In Fig. 7, it can be seen that the friction stability coefficient shows larger values and smaller fluctuations under different braking pressures. It also shows that the brake friction material of HT250 has good friction stability. When the brake pressure is less than 1.5 MPa, the friction stability coefficient of the brake shows decrease state with the increase of the brake speed. When the brake pressure is 2 MPa, the difference of the friction stability coefficient at different speeds is not obvious.
According to the above analysis results, it can be known that the actual braking torque does not increase linearly with the increase of braking pressure, especially when the brake speed is high, the friction coefficient will decrease obviously.
5.2. Effect of temperature on friction properties
Temperature is the essential factor affecting the friction performance of the brake, and it is also the fundamental cause of the thermal fatigue failure.
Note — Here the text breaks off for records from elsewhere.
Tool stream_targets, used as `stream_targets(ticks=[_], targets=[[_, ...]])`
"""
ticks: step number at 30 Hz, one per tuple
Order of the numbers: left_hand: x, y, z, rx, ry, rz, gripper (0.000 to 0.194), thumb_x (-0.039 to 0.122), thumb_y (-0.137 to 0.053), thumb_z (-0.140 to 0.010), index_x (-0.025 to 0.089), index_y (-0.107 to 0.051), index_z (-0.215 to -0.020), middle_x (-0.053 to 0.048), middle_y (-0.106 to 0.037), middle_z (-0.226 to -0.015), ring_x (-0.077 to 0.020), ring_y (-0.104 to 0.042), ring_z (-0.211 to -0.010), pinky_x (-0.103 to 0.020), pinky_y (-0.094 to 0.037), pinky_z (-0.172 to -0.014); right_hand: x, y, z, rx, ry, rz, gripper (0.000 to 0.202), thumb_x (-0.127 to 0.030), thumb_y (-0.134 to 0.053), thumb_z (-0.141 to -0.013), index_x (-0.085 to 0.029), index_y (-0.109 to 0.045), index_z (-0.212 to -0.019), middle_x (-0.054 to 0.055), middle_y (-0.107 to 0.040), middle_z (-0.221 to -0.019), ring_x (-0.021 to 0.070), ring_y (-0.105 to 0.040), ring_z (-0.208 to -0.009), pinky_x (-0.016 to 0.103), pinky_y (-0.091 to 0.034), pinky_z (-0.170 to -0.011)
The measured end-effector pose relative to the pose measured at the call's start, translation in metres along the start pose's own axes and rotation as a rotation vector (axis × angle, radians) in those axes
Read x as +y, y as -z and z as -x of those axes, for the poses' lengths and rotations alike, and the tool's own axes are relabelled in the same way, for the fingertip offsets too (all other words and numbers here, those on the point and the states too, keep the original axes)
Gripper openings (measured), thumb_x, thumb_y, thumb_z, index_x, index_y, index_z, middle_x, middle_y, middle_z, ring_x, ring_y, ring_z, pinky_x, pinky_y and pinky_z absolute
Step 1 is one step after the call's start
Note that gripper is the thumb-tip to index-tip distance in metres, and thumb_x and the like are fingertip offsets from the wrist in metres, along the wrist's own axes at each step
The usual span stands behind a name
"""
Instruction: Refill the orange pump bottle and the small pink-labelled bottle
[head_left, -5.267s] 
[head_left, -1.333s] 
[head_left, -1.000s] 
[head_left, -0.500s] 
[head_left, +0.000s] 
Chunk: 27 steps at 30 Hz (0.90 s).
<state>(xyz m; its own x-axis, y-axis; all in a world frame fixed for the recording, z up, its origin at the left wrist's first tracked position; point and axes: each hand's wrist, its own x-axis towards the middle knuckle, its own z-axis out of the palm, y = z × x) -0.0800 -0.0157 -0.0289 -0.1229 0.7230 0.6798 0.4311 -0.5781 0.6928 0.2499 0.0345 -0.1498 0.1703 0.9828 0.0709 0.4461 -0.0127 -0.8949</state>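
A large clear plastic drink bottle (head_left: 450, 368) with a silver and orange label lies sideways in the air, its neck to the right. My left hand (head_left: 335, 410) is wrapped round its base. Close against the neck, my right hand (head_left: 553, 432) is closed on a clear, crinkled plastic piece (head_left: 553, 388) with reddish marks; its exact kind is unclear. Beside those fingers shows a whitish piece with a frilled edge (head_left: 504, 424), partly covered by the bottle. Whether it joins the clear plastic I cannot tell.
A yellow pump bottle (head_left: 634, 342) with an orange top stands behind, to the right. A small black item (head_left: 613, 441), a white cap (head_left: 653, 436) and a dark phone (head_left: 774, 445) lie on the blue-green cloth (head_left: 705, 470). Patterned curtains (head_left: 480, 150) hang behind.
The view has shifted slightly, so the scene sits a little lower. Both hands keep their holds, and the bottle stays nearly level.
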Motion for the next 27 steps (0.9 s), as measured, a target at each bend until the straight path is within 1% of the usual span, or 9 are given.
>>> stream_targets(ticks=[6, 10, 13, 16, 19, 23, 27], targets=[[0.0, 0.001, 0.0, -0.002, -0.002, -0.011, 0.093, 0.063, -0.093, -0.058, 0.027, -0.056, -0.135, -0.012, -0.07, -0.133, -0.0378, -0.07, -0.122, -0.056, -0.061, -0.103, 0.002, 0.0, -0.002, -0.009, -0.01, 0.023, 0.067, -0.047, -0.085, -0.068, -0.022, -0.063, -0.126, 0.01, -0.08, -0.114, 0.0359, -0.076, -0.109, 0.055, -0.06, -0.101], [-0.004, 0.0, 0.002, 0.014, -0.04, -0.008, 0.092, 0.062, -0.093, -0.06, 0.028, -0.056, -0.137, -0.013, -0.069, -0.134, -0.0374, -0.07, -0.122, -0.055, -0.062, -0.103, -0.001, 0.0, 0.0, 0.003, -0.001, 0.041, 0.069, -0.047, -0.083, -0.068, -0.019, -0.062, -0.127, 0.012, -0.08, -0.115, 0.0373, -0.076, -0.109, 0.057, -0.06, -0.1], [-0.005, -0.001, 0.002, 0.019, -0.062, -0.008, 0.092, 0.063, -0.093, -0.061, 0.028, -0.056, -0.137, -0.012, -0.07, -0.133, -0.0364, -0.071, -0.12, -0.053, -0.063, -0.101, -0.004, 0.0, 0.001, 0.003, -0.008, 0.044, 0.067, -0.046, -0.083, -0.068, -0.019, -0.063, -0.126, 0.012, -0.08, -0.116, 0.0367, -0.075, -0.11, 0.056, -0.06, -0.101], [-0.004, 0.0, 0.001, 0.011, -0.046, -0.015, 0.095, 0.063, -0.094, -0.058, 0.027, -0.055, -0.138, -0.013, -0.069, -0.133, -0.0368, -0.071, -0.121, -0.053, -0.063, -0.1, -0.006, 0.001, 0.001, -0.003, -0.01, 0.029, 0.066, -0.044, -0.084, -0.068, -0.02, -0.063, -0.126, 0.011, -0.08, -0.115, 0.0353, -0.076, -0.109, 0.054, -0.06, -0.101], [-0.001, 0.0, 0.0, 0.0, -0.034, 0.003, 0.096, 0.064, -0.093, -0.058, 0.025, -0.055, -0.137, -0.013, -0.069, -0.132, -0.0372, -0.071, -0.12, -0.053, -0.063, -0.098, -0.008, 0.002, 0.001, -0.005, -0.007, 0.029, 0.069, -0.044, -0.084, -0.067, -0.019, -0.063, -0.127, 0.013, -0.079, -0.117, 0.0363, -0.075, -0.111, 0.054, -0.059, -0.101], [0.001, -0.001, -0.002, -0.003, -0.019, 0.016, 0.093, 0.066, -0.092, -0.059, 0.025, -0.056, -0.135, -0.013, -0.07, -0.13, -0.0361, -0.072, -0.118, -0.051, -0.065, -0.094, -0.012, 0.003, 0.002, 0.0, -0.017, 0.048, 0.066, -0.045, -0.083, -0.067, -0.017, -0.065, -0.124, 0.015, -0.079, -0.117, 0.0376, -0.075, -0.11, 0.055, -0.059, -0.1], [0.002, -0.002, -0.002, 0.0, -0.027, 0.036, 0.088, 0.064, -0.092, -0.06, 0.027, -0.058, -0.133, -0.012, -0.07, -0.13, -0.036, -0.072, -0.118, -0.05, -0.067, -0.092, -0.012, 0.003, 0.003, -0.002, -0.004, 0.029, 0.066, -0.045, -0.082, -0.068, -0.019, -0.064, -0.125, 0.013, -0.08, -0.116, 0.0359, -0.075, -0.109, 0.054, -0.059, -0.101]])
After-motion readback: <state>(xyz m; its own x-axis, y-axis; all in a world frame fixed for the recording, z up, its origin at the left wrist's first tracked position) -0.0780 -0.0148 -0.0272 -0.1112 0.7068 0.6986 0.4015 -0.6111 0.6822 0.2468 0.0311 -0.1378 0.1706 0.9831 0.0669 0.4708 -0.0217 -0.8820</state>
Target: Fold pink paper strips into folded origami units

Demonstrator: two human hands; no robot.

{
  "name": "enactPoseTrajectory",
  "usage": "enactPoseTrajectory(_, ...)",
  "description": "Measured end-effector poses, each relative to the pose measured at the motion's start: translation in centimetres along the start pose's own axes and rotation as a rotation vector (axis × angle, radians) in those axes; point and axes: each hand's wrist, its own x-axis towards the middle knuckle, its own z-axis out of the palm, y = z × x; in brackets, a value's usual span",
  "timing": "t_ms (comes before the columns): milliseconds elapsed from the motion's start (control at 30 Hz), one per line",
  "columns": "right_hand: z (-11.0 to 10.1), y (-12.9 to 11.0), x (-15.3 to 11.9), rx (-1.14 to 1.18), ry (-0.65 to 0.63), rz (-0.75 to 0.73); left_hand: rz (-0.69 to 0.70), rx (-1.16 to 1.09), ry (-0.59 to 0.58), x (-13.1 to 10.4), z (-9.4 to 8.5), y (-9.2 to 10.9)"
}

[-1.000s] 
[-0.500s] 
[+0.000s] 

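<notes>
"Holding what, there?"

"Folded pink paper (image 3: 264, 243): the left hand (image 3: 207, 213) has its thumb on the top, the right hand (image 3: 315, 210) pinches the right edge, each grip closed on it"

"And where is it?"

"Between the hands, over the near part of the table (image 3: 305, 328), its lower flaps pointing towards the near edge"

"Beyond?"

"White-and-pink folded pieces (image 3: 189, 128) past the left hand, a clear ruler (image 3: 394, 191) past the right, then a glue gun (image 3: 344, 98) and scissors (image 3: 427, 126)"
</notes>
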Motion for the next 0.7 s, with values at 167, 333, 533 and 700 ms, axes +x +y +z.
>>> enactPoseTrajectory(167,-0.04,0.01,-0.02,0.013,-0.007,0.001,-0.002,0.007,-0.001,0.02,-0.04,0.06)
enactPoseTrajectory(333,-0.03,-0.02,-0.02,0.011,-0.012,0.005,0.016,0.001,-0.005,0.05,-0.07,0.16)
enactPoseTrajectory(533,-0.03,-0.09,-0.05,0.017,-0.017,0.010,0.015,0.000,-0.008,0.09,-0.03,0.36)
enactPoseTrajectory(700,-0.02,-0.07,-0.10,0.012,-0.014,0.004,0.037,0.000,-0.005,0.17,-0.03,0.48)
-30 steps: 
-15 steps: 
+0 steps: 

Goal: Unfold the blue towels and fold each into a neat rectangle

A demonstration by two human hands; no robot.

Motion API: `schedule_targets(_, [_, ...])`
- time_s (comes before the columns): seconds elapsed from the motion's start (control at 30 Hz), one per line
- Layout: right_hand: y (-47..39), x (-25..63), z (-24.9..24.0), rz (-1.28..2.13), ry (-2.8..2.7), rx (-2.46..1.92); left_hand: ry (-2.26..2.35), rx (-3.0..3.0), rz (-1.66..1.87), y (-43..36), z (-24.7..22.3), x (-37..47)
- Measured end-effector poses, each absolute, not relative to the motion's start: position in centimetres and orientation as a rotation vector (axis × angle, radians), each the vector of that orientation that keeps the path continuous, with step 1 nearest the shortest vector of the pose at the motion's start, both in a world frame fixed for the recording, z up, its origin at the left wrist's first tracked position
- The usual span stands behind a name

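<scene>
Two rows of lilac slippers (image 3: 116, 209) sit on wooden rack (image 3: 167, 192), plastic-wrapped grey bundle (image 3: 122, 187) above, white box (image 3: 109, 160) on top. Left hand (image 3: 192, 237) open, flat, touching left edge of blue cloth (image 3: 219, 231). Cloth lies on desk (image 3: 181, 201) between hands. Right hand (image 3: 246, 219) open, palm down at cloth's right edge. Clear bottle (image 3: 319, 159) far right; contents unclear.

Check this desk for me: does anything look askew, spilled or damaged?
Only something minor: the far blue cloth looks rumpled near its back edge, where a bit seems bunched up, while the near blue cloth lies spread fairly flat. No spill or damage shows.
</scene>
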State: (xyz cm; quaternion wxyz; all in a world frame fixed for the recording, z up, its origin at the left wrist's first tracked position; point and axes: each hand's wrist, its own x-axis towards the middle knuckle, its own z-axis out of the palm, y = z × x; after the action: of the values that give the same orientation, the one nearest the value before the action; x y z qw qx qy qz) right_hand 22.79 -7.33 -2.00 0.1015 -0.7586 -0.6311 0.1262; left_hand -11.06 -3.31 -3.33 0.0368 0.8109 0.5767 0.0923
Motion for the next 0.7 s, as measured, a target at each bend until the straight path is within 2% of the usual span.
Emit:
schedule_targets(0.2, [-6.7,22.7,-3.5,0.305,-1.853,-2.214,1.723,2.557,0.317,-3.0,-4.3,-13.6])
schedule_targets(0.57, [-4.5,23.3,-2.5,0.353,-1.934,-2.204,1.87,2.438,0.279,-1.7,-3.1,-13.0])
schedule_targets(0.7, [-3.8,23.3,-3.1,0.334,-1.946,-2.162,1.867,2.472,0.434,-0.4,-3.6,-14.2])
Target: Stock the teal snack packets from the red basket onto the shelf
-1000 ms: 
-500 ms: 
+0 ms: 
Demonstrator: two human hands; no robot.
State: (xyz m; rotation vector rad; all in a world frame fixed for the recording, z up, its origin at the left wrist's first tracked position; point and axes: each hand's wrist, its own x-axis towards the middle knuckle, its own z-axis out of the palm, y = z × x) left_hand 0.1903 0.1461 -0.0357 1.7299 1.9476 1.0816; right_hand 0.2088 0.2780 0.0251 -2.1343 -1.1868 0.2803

In this test, the braking pressure is constantly defined as 2 MPa. Finally, the average friction coefficient at different brake speeds and the variation characteristics of the friction stability coefficient with temperature are shown in Fig. 8 and Fig. 9 respectively.
In Fig. 8, it can be seen that the average friction coefficient increases first and then decreases with the increase of temperature. The average friction coefficient reaches the maximum at 200 °C, and decreases sharply when it is over 300 °C. This is due to the fact that there is a certain binder in the brake block. The lagging resistance is most significant at 200 °C. When the temperature is over 200 °C, the resin lubrication film will be produced inside the brake block, which makes the meshing effect obviously reduced.
From Fig. 9, it can see that the relationship between friction stability coefficient and temperature is similar to the average friction coefficient, and it shows very small difference in the condition of different brake speed.
According to the above analysis results, it can be known that optimizing the design of materials and structures to further improve the heat dissipation ability of disc brakes and reduce the peak temperature of brake discs is an important way to improve the reliability and safety of the mining motor vehicle brake system.
Fig. 8. Change of average friction coefficient
Fig. 9. Change of friction stability coefficient
6. Conclusions
The bench test can simulate the braking condition of the mining motor vehicle, and the credibility of the test result is very high, which can provide an important basis for the optimization design of disc brake. The results showed that the change of friction coefficient of the brake test period is the common effect of meshing effect, adhesion effect and result of the furrow, showed three stages obviously. The brake torque of the brake does not necessarily increase with the increase of braking pressure, and in order to ensure the braking effect, the brake should have good heat dissipation capability.